Lately the IPO market has been very difficult to impress. Apparently a Nobel Prize helps do the trick.
For months, investors in the initial public offering market have complained about the quality of the new equities making their debut. Against that backdrop, today’s successful IPO for Financial Engines (FNGN) stands out.
Financial Engines was founded in 1996, by William Sharpe, a co-winner of the 1990 Nobel Prize in Economic Sciences for “pioneering work in the theory of financial economics.” (Sharpe developed the “Sharpe ratio,” a measure how much investors are compensated for taking on risk in investments.) His company provides low-cost, online financial advice and manages retirement funds in employer-sponsored plans.
On Mar. 16, Financial Engines became the first IPO of 2010 to price above its initial offering range — out of 26 U.S. IPOs since the beginning of the year. The stock was initially estimated to sell for $9 to $11 per share, but premiered at $12. Then, when it began trading, the stock climbed higher all morning, eventually closing at 17.16, a 43% one-day return.
Of course, Sharpe’s prize isn’t the only thing that caught investors’ attention. Financial Engines is profitable and growing rapidly.

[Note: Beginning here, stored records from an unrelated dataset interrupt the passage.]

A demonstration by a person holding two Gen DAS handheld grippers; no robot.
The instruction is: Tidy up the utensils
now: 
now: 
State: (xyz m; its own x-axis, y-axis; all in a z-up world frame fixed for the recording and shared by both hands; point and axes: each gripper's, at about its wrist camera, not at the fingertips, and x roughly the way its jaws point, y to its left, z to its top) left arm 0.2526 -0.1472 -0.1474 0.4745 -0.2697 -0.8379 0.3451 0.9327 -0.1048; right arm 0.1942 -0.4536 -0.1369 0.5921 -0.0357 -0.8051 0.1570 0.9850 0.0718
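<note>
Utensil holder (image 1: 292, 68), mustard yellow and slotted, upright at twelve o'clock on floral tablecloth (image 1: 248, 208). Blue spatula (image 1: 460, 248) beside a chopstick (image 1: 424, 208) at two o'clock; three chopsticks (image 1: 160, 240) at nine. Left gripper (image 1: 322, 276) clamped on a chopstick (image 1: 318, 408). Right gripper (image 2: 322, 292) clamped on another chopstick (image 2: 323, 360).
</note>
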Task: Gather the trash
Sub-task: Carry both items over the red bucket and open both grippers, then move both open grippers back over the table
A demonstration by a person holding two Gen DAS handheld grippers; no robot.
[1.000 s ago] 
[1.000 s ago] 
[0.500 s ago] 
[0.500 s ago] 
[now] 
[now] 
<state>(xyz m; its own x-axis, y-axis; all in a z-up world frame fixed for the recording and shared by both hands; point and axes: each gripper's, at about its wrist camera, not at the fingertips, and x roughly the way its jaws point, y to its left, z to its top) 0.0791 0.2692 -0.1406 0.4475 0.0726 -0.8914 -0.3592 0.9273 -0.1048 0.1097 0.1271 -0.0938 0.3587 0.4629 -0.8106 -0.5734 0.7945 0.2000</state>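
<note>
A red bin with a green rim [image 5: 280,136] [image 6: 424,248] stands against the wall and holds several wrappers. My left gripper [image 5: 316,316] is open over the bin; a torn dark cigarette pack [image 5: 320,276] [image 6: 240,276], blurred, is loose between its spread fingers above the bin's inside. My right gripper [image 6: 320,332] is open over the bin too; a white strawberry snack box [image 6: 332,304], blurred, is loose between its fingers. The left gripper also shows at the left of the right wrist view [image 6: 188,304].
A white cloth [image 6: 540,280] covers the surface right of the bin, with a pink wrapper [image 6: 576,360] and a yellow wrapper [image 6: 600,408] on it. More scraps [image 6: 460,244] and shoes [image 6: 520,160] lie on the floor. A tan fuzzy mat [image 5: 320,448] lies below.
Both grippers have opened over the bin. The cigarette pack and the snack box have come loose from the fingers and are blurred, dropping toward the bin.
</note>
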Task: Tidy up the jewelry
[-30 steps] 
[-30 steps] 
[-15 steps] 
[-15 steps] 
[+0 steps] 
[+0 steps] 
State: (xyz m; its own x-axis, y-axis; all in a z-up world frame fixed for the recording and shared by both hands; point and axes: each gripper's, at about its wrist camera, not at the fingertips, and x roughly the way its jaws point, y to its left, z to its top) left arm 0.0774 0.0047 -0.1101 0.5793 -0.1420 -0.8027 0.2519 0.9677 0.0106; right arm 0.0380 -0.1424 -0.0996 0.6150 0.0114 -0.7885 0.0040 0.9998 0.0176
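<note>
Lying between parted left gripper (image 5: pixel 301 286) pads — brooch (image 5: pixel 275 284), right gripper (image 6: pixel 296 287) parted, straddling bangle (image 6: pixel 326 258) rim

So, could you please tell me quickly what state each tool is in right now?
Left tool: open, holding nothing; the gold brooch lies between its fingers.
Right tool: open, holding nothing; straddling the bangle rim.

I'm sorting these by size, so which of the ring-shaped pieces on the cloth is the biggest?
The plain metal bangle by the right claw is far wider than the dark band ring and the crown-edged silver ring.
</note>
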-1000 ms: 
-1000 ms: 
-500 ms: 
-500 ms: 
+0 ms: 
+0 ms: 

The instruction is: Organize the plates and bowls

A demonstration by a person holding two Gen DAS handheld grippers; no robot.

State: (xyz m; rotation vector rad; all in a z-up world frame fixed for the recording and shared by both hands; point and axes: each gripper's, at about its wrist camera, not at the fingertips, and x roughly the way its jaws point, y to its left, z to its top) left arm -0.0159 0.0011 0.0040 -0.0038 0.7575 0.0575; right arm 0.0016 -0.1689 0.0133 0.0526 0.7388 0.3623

For example, the company: • Saw revenues grow 19% in 2009, to $85 million. • Reported net income of $5.7 million in 2009, its first profitable year. • Saw its assets under management jump from $1 billion in 2004 to $25.7 billion last year. • Provides services or runs retirement plans at 760 plan sponsors, including 116 Fortune 500 companies, for about 7.4 million plan participants.
Executives believe much more growth is possible. Financial Engines’ prospectus reads:
As the burden of retirement investing shifts to the individual, we believe that there is an increasing need for assistance and guidance on how to maximize retirement wealth.
If Financial Engines stands out so much, it’s probably because so many other IPOs in the last four months have fallen short.
Scott Sweet, managing director of IPO Boutique, tallies up the complaints: Private equity firms going public “with enormous debt loads.” Unlike the profitable Financial Engines, companies “not making any money.” IPOs that are inferior alternatives to competitors already on the market with long track records.
Over and over again, companies have been roundly rejected by investors. To take one example, Crude Carriers (CRU) — a transporter of crude and fuel oil by ship — went public on Mar. 11 priced at $19 per share, the low end of its predicted range. It closed on Mar. 16 at 18.07, offering its initial investors a 4.9% loss in four trading days.
Maybe the brokers that bring IPOs to market have learned a lesson. Sweet notes that several promising IPOs have filed recently. He says:
Underwriters are tired of having to slash virtually every deal below the original filing range to garner any interest. [They] have retooled and said, ‘We’re going to bring better-quality companies’ [to market].
Among those promising IPOs that could be heading to market, Sweet mentions video game renter Gamefly, prepaid debit card provider Green Dot, Tesla Motors and CBOE Holdings. Financial Engines proves that investors aren’t out to reject all IPOs — just those that don’t meet their high standards.